The functionality of the probe was then assessed in live BHK cells. Simultaneous recording of [Ca2+]ER and nuclear [Ca2+] ([Ca2+]n) in single cells can be obtained by co-expressing the D4ER and a nucleus-targeted Cameleon (H2B-D3cpv, see Materials and Methods). Given that Ca2+ variations within the nucleus closely mirror those of the cytosol [31], the H2B-D3cpv probe can be used to indirectly evaluate Ca2+ changes in the cytosol ([Ca2+]c) in the very same cell co-expressing an organelle-targeted Ca2+ probe [32]. The IP3-generating agonist bradykinin (BK) was used as a stimulus in the presence of a SERCA inhibitor (cyclopiazonic acid, CPA), in order to elicit a complete release of Ca2+ from the ER (Figure 1D). The D4ER R% value (defined as described in Materials and Methods) decreased, while concomitantly that of H2B-D3cpv increased, indicating an effective ER Ca2+ mobilization that in turn results in a fast elevation of [Ca2+]c (and thus of [Ca2+]n). Interestingly, the kinetics of the [Ca2+] changes in the two compartments were substantially different: the peak in nuclear signal occurred within 10–20 s, while the decrease in ER signal was maximal after 60–120 s. Thus, the maximal increase in cytosolic and nuclear [Ca2+] are reached when only a fraction (20%–30%) of the maximal decrease in ER signal has occurred. At the end of the experiment, permeabilized cells have been perfused with intracellular-like medium containing 600 µM EGTA, to get minimum R% value, and 3 mM CaCl2, to get the maximum R%.

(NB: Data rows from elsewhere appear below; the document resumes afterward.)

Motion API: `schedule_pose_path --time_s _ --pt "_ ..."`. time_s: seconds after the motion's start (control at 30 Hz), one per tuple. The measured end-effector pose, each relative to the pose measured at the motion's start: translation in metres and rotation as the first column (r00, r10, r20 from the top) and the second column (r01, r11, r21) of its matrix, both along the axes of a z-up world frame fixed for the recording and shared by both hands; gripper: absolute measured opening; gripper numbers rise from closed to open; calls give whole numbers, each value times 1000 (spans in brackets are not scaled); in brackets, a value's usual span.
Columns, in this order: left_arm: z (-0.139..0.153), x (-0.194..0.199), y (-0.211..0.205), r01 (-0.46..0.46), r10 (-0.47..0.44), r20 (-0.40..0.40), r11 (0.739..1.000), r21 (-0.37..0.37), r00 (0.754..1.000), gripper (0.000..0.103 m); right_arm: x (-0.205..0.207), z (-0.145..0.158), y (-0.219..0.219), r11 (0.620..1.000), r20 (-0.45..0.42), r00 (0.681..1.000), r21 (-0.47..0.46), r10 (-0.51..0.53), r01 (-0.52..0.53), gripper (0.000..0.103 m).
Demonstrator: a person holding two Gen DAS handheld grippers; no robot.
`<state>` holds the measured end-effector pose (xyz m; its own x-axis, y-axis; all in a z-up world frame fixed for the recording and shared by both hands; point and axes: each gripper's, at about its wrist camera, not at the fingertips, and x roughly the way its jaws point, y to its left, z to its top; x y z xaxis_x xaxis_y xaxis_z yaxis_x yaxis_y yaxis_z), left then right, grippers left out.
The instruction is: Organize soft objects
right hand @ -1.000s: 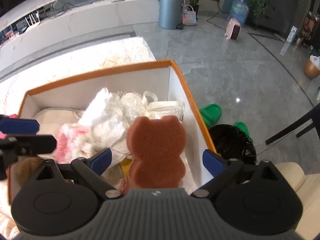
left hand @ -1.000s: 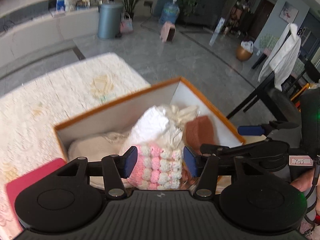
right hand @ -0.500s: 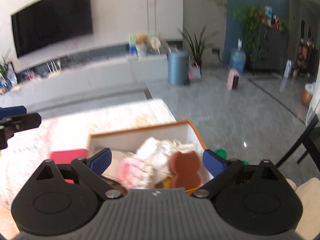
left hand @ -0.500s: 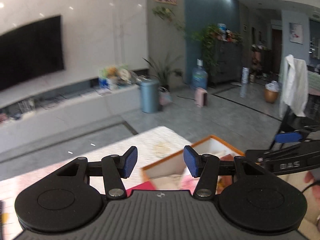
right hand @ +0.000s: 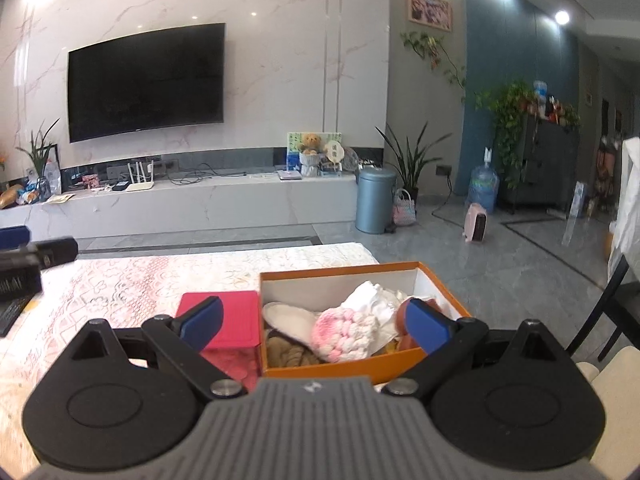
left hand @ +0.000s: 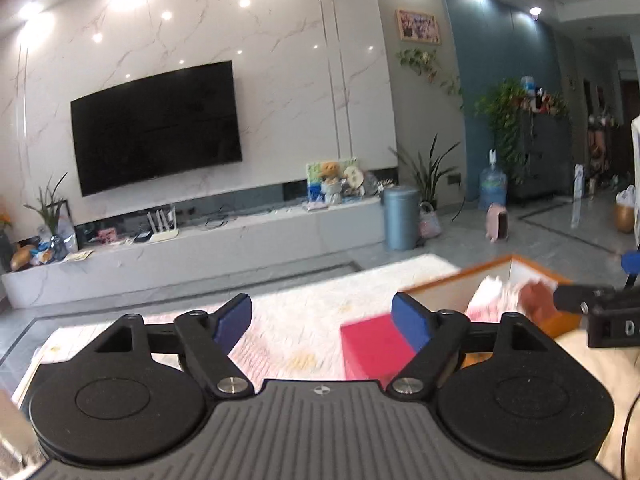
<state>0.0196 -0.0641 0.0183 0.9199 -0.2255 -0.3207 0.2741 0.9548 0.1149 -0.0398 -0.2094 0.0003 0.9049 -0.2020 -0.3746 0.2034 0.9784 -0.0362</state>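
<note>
An orange-rimmed white box (right hand: 344, 270) stands on the lace-covered table and holds soft things: a pink-and-white crocheted piece (right hand: 346, 332), white cloth (right hand: 370, 296), a white insole (right hand: 288, 318), a brown knit piece (right hand: 284, 354) and a brown sponge (right hand: 400, 322). My right gripper (right hand: 316, 322) is open and empty, held back above the box's near side. My left gripper (left hand: 322, 320) is open and empty, raised left of the box (left hand: 452, 280), which looks blurred there.
A red flat box (right hand: 232, 314) lies against the orange box's left side, also in the left wrist view (left hand: 370, 340). The lace tablecloth (right hand: 140, 280) stretches to the left. A dark chair (right hand: 612, 300) stands right of the table. A TV wall and low console are far behind.
Both grippers pulled up and back from the box, leaving the crocheted piece and the brown sponge inside. The left gripper opened wider and swung left; the views now face the TV wall.
</note>
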Motion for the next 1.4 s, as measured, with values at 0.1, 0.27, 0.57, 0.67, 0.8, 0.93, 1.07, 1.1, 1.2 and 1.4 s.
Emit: schedule_pose_path --time_s 0.1,0.27,0.57,0.67,0.8,0.93,1.07,1.1,1.2,1.4 --pt "-11 -5 13 -50 49 -53 998 -30 997 94 -6 -11 18 1000 -6 1000 0 25 -25 96" --pt "-30 -7 39 -166 154 -151 984 -69 976 94 -10 -32 40 998 -39 998 -29 49 -50 96" --pt "-47 -19 65 -207 184 -214 975 -87 959 94 -12 -51 39 999 -92 995 26 45 -43 96" --pt "-53 -25 61 -198 179 -209 978 -71 961 94 -12 -52 37 999 -96 995 32 41 -38 96" --pt "-55 -26 59 -192 175 -207 979 -64 962 94 -10 -52 35 999 -95 995 38 37 -34 96" --pt "-55 -25 57 -196 179 -213 979 -59 961 94 -10 -53 35 999 -96 995 40 38 -34 96" --pt "-55 -25 57 -198 182 -214 978 -57 960 94 -10 -53 34 998 -97 995 44 37 -33 96" --pt "-55 -25 57 -199 183 -215 978 -57 959 94 -10 -53 34 999 -97 995 44 37 -32 96" --pt "-55 -24 57 -202 186 -219 978 -55 958 94 -10 -53 33 998 -99 994 45 36 -32 96" --pt "-55 -24 58 -205 188 -223 977 -54 957 94 -10 -53 33 998 -100 994 45 36 -32 96"
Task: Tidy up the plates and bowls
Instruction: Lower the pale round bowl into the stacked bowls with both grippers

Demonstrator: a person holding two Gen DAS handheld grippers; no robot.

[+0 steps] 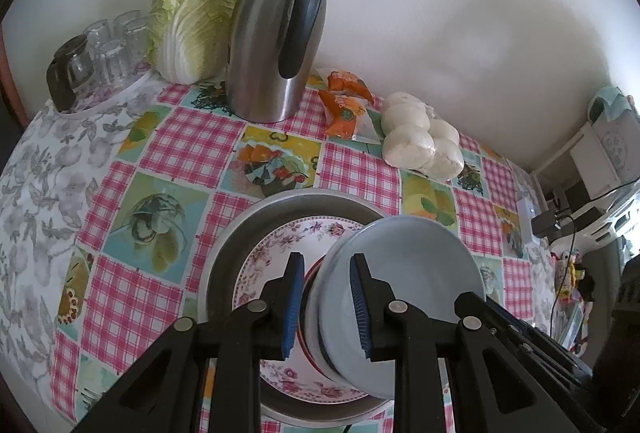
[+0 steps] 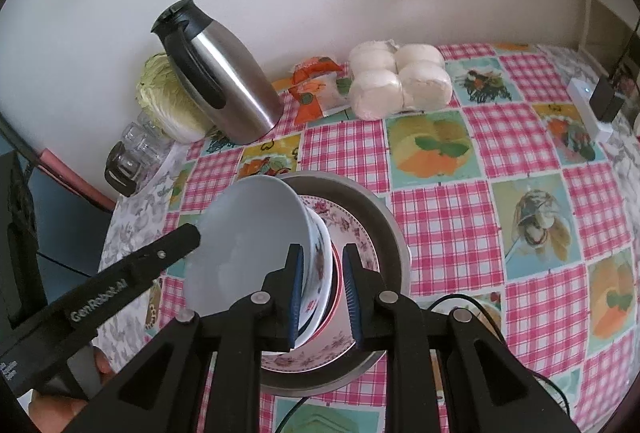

The D4ER probe is also applicable to measure ER [Ca2+] variations in more physiological conditions, i.e., in cells bathed by a medium mimicking extracellular [Ca2+] (1 mM) and in the absence of SERCA inhibitors. The application of an IP3-generating stimulus (100 nM bradykinin, BK) induced a transient ER Ca2+ release, followed by the ER Ca2+ refilling (Figure 1E). The D4ER R% trace shows a decrease of about 40% upon BK stimulation, confirming the possibility to employ D4ER as a probe to investigate ER Ca2+ dynamics under physiological conditions.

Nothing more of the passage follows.